Give again, word for word, each line below starting at the one that contains "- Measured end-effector" and ending at the one that contains "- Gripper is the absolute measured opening".

### Recorded information:
- Opening Delimiter -

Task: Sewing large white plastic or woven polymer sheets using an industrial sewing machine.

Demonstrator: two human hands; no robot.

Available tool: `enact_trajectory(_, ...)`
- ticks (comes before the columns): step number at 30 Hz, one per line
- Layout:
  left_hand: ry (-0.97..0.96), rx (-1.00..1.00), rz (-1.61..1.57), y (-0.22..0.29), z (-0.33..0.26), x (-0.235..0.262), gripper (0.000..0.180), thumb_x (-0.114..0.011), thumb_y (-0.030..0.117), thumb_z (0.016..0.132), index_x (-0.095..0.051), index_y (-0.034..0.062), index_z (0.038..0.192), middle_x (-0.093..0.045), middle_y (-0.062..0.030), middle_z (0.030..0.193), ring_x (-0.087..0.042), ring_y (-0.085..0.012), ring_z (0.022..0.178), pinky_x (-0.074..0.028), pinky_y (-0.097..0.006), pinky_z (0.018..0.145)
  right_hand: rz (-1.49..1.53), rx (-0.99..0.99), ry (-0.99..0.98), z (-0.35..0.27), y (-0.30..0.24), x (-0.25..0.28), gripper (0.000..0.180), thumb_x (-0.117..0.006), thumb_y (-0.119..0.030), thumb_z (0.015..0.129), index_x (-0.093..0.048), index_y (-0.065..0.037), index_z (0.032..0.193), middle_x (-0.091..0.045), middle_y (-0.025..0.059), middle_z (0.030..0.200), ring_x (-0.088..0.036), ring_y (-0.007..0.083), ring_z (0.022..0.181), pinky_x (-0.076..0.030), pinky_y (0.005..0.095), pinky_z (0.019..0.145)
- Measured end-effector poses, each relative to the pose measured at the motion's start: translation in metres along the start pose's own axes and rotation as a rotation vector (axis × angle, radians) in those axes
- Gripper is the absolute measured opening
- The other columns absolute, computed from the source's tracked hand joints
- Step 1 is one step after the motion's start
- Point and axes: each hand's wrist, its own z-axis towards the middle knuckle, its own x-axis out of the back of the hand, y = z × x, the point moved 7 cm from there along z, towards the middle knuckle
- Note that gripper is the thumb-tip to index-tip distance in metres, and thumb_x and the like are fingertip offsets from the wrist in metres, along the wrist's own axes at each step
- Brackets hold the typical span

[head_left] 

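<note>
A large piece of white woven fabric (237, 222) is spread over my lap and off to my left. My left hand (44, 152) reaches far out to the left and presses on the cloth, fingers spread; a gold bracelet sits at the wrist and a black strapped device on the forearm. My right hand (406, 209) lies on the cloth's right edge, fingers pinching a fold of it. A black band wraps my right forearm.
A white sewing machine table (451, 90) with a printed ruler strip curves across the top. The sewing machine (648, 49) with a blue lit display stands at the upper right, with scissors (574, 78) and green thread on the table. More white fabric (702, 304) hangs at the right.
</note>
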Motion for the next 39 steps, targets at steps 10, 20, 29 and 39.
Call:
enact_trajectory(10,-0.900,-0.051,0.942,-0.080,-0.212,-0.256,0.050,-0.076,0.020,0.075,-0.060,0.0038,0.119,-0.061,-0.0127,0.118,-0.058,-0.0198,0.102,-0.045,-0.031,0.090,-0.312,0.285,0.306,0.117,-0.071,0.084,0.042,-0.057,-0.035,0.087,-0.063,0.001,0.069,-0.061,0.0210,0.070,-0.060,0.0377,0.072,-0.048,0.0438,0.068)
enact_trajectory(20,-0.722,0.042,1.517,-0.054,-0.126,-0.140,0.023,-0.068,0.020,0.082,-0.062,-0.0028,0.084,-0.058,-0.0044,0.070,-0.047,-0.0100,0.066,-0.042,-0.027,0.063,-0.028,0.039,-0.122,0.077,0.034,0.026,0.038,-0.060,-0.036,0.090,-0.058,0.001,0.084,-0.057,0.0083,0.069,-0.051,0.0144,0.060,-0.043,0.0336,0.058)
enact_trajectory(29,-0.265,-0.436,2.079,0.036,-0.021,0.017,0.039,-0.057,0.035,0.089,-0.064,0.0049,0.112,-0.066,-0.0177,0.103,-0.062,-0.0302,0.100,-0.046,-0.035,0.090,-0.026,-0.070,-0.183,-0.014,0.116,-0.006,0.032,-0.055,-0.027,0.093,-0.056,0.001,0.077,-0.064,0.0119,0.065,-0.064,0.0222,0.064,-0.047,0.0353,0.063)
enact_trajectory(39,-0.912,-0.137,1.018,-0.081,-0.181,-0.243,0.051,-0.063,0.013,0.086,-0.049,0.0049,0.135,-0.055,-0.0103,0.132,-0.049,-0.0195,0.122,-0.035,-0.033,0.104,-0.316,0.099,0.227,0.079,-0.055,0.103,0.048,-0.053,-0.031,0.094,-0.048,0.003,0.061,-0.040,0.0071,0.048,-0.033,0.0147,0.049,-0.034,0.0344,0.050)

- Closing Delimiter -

### Solution to the problem:
- Measured end-effector poses, each relative to the pose measured at the motion's start: translation in metres along the start pose's own axes and rotation as a rotation vector (axis × angle, radians) in those axes
- Gripper is the absolute measured opening

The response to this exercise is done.